Your answer should consist solely of the lines from the first line of the data through the line with "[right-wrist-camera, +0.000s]", each reproduced exactly.
Start of Data shown
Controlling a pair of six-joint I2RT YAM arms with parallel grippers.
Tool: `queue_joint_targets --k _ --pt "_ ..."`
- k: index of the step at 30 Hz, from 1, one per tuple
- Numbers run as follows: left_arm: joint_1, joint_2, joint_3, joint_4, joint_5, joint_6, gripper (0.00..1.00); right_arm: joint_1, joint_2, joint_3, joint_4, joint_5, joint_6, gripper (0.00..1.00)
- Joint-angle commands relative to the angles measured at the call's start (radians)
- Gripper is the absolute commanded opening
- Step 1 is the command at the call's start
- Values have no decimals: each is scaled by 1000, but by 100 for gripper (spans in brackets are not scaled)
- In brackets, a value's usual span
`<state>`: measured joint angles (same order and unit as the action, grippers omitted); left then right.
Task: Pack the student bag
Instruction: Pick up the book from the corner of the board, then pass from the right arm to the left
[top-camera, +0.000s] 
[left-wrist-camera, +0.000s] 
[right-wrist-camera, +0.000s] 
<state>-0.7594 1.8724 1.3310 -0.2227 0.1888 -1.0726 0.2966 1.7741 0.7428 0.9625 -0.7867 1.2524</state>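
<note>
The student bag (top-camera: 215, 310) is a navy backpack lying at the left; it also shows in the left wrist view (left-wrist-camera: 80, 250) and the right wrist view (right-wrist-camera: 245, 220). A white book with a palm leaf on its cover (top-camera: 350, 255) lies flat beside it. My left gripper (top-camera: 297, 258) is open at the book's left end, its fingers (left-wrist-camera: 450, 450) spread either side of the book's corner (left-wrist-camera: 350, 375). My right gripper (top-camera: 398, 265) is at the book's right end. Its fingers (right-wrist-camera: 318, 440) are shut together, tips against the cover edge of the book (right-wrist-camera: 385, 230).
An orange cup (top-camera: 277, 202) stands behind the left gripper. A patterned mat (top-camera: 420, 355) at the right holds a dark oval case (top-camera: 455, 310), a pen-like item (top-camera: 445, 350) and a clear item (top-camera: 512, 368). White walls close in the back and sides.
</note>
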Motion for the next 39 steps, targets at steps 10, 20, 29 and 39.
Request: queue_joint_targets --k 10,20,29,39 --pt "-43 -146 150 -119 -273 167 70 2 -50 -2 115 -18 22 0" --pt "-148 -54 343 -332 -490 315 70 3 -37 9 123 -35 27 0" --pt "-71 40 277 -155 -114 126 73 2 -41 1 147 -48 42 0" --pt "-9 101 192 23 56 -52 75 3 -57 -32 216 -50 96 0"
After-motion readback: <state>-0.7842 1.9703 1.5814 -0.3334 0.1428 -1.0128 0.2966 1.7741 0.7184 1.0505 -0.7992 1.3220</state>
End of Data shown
## Task solution
Controlling a pair of six-joint I2RT YAM arms with parallel grippers.
Tool: `queue_joint_targets --k _ --pt "_ ..."`
- k: index of the step at 30 Hz, from 1, one per tuple
- Numbers run as follows: left_arm: joint_1, joint_2, joint_3, joint_4, joint_5, joint_6, gripper (0.00..1.00); right_arm: joint_1, joint_2, joint_3, joint_4, joint_5, joint_6, gripper (0.00..1.00)
- Joint-angle commands relative to the angles measured at the call's start (radians)
- Gripper is the absolute commanded opening
- Step 1 is the command at the call's start
- Values have no decimals: each is scaled by 1000, but by 100 for gripper (spans in brackets are not scaled)
- In brackets, a value's usual span
`<state>`: measured joint angles (same order and unit as the action, grippers omitted); left then right.
Task: Pack the student bag
Instruction: Pick up the book from the corner of the board, then pass from the right arm to the left
[top-camera, +0.000s] 
[left-wrist-camera, +0.000s] 
[right-wrist-camera, +0.000s] 

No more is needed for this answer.